Kisah-Kisah Kota Tersembunyi 17

Gabriel, Lyra, Eldrin, dan Ibu Marla melangkah dengan hati-hati menyusuri lorong bawah tanah yang semakin gelap dan pengap. Suara langkah kaki mereka bergema di sepanjang dinding batu yang sempit, menciptakan suasana yang semakin mencekam. Setiap langkah terasa seperti membawa mereka lebih dalam ke dalam misteri yang mungkin lebih berbahaya dari yang mereka perkirakan.

"Jalan ini seperti tak berujung," gumam Lyra dengan nada gugup, tangannya mencengkeram erat lentera di depannya.

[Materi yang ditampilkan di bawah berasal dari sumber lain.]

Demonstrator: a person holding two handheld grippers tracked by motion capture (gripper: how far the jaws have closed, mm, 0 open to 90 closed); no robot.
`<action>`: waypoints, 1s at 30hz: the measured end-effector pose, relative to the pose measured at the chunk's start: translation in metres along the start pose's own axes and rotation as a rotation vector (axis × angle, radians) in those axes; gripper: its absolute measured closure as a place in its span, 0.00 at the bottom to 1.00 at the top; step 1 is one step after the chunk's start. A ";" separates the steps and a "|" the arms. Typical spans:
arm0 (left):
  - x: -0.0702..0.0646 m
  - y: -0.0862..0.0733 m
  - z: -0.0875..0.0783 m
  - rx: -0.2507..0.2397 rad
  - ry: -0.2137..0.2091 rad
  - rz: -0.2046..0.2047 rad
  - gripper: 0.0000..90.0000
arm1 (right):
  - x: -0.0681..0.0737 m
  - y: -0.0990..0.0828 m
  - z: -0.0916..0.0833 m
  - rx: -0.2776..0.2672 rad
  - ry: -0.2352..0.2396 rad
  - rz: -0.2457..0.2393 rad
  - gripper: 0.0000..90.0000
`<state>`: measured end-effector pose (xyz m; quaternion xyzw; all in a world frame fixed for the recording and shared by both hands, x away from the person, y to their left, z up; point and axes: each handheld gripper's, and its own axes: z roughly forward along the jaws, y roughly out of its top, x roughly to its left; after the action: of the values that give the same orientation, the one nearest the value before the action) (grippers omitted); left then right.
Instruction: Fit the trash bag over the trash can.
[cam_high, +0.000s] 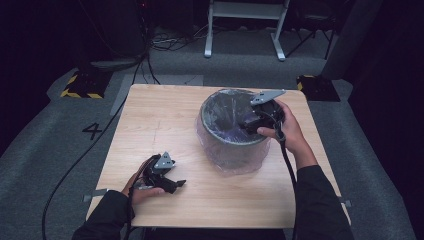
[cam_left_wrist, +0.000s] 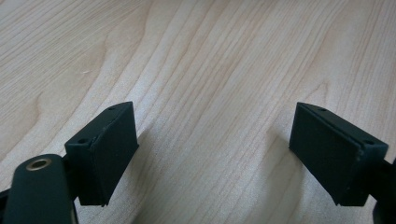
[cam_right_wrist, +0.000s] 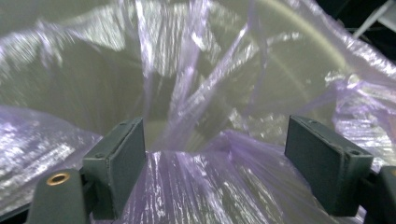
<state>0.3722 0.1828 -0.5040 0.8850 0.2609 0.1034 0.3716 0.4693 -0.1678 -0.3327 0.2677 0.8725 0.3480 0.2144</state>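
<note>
A dark room with grey carpet surrounds a pale wooden bench (cam_high: 165, 125). In the high view, a round grey bin (cam_high: 233, 131) stands upright toward the far right of the bench, lined with a thin purple-tinted plastic bag (cam_high: 231, 162) that spills over the rim and bunches round the base. The right claw (cam_high: 252, 122) hangs at the bin's right rim, reaching inward over the mouth, so the liner lies directly ahead of and below it. The left claw (cam_high: 172, 184) rests well apart, near the bench's front left, pointing roughly toward the bin; the right hand is plainly the nearer one.

In the left gripper view, the left claw (cam_left_wrist: 212, 154) stands released, jaws wide, with bare wood grain between them and nothing held.

In the right gripper view, the right claw (cam_right_wrist: 215, 163) is also spread wide. A fold of the bag (cam_right_wrist: 196, 177) rises between the jaws without either pad pressing it, so I judge it released. Beyond, the bin's inner wall (cam_right_wrist: 70, 88) shows through crumpled film; the bin seems to hold the liner alone. The next move likely turns on closing over that fold at the rim.
</note>
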 end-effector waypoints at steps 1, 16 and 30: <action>0.000 0.000 0.000 0.000 0.000 0.000 0.16 | 0.000 0.000 0.000 0.006 0.000 -0.002 0.22; 0.000 0.000 0.000 0.000 0.000 0.000 0.16 | 0.004 0.008 0.008 0.136 -0.013 -0.083 0.23; 0.000 0.000 0.000 0.000 0.001 -0.001 0.16 | 0.009 0.014 0.007 0.143 -0.051 -0.112 0.24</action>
<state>0.3721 0.1828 -0.5040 0.8848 0.2615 0.1038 0.3714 0.4713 -0.1499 -0.3289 0.2417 0.9030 0.2656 0.2361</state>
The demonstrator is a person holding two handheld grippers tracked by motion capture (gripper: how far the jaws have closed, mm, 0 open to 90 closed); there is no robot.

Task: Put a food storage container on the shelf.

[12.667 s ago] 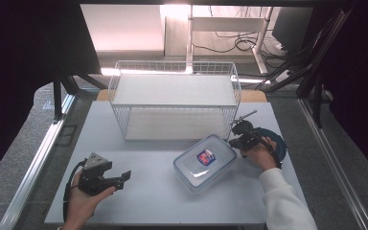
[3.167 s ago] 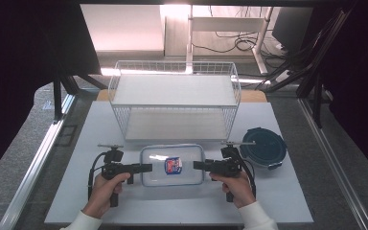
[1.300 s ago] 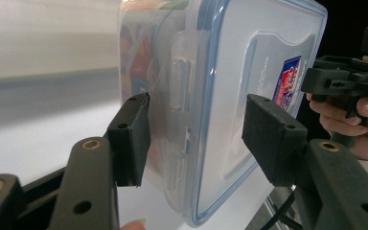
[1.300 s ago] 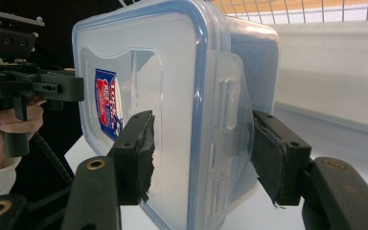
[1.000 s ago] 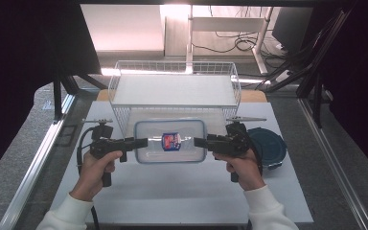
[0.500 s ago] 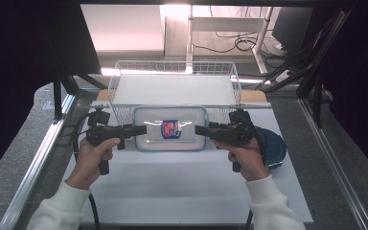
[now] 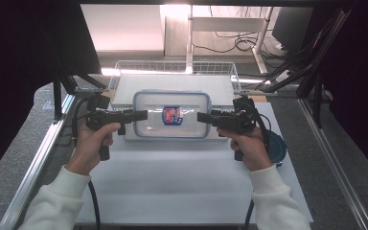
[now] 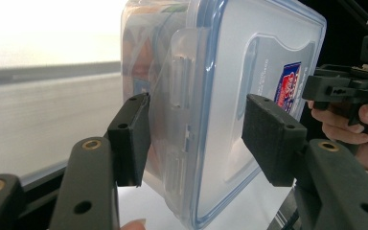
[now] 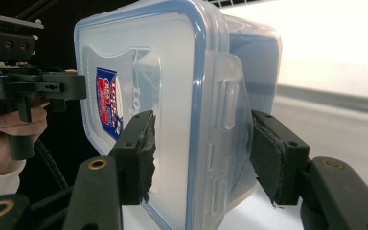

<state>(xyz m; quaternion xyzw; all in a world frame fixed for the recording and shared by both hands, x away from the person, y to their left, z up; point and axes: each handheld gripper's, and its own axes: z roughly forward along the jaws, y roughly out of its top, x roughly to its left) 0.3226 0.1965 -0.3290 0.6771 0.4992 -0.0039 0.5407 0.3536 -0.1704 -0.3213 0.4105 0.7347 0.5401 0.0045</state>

Eldrin berhenti sejenak, mengamati dinding di sekelilingnya. "Ada energi yang kuat di sini," katanya pelan. "Semakin kita mendekati pusatnya, semakin kuat perasaan ini. Artefak yang mereka sembunyikan pasti memiliki kekuatan luar biasa."

Gabriel merasakan getaran yang sama. Namun, ada sesuatu yang berbeda kali ini—sebuah kehadiran yang tidak terlihat, seolah mereka diawasi. Dia menoleh ke belakang beberapa kali, tapi hanya kegelapan yang menyambutnya.

Tiba-tiba, lantai di bawah kaki mereka mulai bergetar. Sebuah gemuruh terdengar dari jauh, membuat dinding-dinding di sekitar mereka bergetar. "Apa itu?" seru Lyra dengan cemas.

"Eldrin, apakah ini jebakan?" Gabriel bertanya, suaranya tegang.

Eldrin menggoyangkan kepalanya, mencoba menganalisis situasi. "Bukan jebakan... ini sesuatu yang lebih besar. Mungkin... kota ini masih hidup dalam beberapa cara, melindungi rahasianya."

Mereka mempercepat langkah mereka, terus turun semakin dalam. Tak lama kemudian, mereka tiba di sebuah ruangan besar yang dipenuhi dengan ukiran kuno di dinding-dindingnya. Di tengah ruangan, terdapat sebuah altar batu dengan sebuah artefak besar yang bersinar samar di atasnya—sebuah bola kristal yang tampaknya menyimpan energi tak terhingga.

Ibu Marla mengamati artefak itu dengan penuh perhatian. "Ini dia... pusat dari semua rahasia kota ini. Bola Kristal Waktu."

Namun sebelum mereka bisa mendekati artefak itu, suara langkah kaki yang berat terdengar dari pintu masuk ruangan. Gabriel segera menarik pedangnya, mengantisipasi ancaman yang semakin dekat. Dari bayangan, muncul beberapa sosok berjubah hitam—orang-orang yang sama yang mereka lihat dalam proyeksi masa lalu.

"Sepertinya kita bukan satu-satunya yang tahu tentang tempat ini," bisik Gabriel, menatap musuh-musuh di depan mereka.

Pemimpin kelompok itu, seorang pria bertopeng dengan aura gelap yang mengintimidasi, melangkah maju. "Kalian terlalu jauh terlibat," katanya dengan suara rendah dan dingin. "Bola Kristal Waktu ini bukan untuk kalian. Ini adalah milik kami, dan hanya kami yang berhak menggunakannya."

Gabriel memandang ke arah bola kristal, lalu kembali menatap pemimpin itu. "Apa yang kalian rencanakan dengan kekuatan sebesar ini? Menghancurkan kota lagi?"

Pemimpin berjubah itu tersenyum tipis. "Bukan menghancurkannya, tapi menguasainya. Kota ini akan kembali berjaya di bawah kendali kami. Dan dengan kekuatan waktu, kita akan menulis ulang sejarah."

Ibu Marla maju dengan tegas. "Kekuatan waktu bukan untuk disalahgunakan. Jika kalian memutarbalikkan sejarah, dunia akan jatuh ke dalam kekacauan."

Pria itu hanya tertawa kecil. "Kekacauan adalah jalan menuju kekuasaan. Dan kalian tidak akan menghentikan kami."